- [Instructions to follow]
Please return the listing exactly as written, but without its pictures.

- [Provided data]
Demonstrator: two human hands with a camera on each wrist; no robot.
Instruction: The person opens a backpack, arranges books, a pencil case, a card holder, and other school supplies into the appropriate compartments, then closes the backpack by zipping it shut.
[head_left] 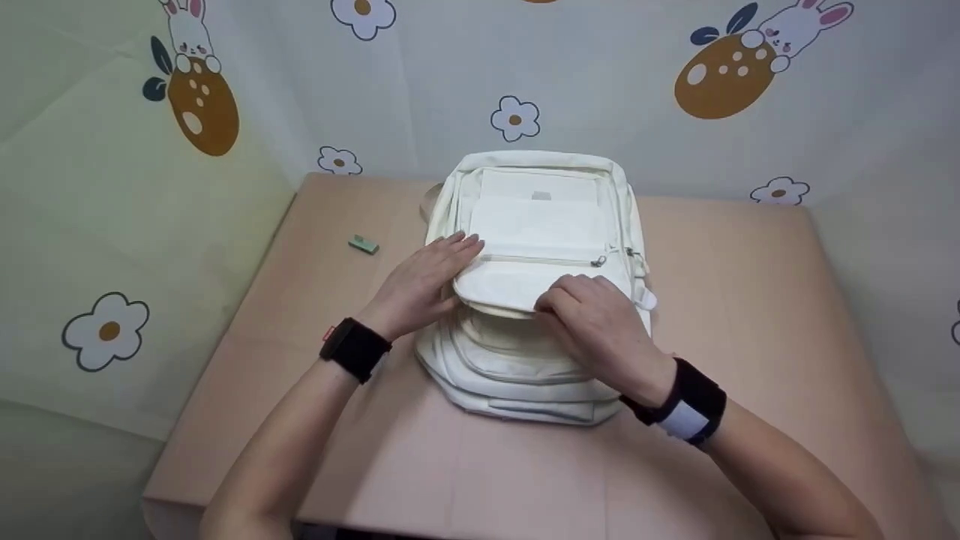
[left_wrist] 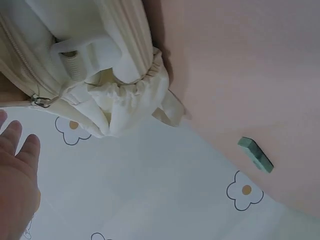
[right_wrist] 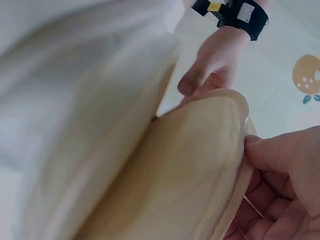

- [Reply to the exercise]
Demonstrator: two human hands with a camera on each wrist; no robot.
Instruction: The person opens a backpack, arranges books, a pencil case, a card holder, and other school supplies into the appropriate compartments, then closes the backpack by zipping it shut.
[head_left] 
[left_wrist] 
[right_wrist] 

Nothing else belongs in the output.